Mission For Nipples: Day 1

Inspired [pressured?] by my own public declaration to make these nipples happen for myself I spent the day doing some in person research for the right artist. I met some really cool people and got to talk to several of the artists that are affiliated with P.ink, an organization that helps connect breast cancer survivors with artists for post mastectomy tattoos. So I met a few of the artists and there are a few more that I still want to meet before making my decision. The one thing that’s bothering me is the lack of pictures. It’s hard to choose an artist without seeing their work. The variables: color, scarring, with a nipple, without a nipple. So I am still confused but I feel better that I bit the bullet and got out there and started the process.
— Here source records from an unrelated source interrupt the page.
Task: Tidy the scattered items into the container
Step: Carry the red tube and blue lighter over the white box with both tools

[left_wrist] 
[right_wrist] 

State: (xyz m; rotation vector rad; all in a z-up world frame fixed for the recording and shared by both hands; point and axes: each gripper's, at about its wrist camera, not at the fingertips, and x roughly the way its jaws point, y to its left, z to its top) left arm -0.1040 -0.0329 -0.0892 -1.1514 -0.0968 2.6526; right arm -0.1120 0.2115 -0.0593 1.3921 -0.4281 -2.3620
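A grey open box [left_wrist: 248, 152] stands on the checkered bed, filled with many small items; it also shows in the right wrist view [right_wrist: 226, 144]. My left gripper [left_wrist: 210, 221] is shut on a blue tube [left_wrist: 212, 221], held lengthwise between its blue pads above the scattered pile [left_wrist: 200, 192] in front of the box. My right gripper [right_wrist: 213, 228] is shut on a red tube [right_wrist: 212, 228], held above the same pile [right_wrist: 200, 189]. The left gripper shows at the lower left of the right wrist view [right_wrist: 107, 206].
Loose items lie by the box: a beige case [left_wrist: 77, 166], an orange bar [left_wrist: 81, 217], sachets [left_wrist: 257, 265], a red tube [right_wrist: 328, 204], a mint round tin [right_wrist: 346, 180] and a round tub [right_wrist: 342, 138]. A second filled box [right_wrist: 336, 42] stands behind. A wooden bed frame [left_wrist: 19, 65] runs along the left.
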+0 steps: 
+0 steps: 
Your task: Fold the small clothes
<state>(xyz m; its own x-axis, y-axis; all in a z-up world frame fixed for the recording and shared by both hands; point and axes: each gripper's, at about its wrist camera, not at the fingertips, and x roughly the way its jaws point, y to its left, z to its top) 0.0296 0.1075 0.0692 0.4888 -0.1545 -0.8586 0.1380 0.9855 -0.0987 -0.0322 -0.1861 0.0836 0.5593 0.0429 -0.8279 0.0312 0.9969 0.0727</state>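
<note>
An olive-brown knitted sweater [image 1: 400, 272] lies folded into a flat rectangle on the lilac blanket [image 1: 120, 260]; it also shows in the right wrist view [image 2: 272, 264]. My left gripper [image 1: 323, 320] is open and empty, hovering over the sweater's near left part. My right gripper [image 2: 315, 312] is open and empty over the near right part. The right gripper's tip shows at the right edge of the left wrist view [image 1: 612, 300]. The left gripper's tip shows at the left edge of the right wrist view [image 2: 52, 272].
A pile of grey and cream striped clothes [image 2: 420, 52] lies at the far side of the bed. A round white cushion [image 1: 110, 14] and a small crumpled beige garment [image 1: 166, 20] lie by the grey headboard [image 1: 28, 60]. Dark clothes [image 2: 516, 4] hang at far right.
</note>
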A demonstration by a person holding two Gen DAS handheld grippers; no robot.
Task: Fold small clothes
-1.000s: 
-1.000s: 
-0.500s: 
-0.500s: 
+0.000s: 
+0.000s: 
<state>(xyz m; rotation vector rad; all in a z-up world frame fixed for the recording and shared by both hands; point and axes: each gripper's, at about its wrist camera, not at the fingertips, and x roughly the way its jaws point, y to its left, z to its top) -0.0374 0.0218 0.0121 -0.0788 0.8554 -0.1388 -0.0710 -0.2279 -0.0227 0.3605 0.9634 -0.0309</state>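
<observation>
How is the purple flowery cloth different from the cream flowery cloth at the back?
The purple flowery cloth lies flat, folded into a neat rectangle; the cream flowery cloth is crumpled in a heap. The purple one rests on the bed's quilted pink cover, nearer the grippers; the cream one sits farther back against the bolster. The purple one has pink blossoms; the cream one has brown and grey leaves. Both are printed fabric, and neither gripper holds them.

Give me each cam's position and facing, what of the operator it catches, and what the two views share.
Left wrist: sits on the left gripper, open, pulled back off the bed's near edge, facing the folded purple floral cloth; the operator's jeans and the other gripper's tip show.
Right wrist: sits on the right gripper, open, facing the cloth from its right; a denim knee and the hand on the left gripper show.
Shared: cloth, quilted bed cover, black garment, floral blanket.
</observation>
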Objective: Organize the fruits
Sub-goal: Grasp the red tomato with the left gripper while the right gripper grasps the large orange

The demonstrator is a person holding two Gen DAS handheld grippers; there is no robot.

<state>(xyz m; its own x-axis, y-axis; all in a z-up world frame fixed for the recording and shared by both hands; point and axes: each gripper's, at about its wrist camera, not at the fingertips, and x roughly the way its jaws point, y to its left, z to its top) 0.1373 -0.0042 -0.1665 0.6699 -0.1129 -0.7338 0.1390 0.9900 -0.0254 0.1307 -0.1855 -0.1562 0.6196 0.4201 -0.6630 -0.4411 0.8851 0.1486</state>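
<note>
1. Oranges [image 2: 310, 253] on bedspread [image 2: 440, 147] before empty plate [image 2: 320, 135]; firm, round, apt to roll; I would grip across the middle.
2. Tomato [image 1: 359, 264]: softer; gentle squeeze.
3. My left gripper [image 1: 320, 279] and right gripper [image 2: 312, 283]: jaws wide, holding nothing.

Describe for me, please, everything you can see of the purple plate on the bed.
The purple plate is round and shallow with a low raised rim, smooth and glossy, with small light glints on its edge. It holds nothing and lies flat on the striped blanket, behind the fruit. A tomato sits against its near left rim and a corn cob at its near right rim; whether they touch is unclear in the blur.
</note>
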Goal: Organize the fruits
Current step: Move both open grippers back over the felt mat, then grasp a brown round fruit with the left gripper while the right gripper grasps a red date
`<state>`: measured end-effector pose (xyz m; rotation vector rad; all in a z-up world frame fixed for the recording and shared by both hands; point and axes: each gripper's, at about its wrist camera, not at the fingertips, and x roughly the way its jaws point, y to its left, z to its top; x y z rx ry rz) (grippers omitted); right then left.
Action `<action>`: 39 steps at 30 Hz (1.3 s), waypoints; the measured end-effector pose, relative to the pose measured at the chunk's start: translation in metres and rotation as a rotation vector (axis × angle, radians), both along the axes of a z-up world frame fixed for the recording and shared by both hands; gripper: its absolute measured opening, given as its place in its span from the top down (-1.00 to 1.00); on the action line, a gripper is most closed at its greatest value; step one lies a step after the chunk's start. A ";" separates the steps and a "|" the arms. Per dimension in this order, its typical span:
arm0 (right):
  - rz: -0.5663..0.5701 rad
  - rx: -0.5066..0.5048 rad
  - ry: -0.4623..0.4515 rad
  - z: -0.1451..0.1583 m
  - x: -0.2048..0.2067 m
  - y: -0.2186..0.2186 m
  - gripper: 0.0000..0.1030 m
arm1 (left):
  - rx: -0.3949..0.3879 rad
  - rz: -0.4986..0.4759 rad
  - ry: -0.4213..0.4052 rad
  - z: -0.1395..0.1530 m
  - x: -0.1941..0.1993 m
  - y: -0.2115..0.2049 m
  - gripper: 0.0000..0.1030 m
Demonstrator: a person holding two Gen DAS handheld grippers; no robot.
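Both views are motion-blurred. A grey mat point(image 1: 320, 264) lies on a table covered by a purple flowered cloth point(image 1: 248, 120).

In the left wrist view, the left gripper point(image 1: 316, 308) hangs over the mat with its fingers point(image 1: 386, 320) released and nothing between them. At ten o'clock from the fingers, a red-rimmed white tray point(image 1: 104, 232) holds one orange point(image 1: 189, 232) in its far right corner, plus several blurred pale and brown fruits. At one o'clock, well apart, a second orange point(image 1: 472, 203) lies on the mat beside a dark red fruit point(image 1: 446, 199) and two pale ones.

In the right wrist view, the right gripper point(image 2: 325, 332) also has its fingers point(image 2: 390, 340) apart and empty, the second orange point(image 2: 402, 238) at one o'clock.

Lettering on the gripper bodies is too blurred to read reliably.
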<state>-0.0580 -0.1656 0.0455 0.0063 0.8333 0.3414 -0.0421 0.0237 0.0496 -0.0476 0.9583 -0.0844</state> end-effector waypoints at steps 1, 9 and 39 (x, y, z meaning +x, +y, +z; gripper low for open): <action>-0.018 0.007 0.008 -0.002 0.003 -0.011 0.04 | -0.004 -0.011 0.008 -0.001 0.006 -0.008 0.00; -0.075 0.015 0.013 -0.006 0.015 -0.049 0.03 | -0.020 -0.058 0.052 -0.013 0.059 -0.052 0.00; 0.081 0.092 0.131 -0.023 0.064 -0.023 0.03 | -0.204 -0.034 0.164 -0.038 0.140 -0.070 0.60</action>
I wear my heart on my breast

Valentine’s Day is coming up and this February the heart has a special significance for me. I’ve been pushing this off for a long time but I think I’m ready for that next step in my journey. And that is nipples. When I first made the decision to have a double mastectomy with diep flap reconstruction I was certain that I would not have nipple reconstruction. I wanted some pretty little tattoos, not areola but maybe a little mandala or some stars roses perhaps. I knew I didn’t want a tattoo that covered the whole breast. I finally decided on hearts. I want them to be colored like a nipple but shaped like a heart.
Like everything else that didn’t turn out anything like I’d planned for…I did get nipples. And I’m so glad I did. My plastic surgeon told me “yes, I’m doing it, trust me” and I did. And when I woke up I was horrified. They weren’t exactly even, one of them kinda leaned toward one side, and there’s the obvious redness and swelling and the stitches that made me doubt that they’d ever look normal. But as they healed I was LOVING them. I’d had a lift and reduction during that same surgery so I often didn’t wear a bra. It was summer and I was brazenly showing them off, for the first time not trying to hide my hardened nipples.
But I still haven’t gotten around to the tattoos. There’s the financial aspect, I’m not working so I don’t have much money but mainly I’m scared. I don’t know who to go to, what if I don’t like it once it’s done, is it gonna hurt, who will I go with, ehhhhhhh I start thinking about it and just push it off. But I think it’s time. There was a sense of completion and wholeness that getting my nipples brought me, it wasn’t expected but it was wonderful. I’m fairly sure the tattoos will do the same. So I’m aiming for the 14th I think it would be super cute to get them on Valentine’s Day. Which means I should start looking for an artist?! If anyone has suggestions I would really really appreciate it!

DISCLAIMER:

I am cancer free. My chemo is complete, I had no radiation, my reconstruction is done. I’ve been declared medically fabulous 🙄

To me this is such an important distinction…cuz if your going though any of that now it’s 100% different.. Fuck me-I’m on the other side of it. Maybe I was just salty  but I think it’s different and thus, important to mention.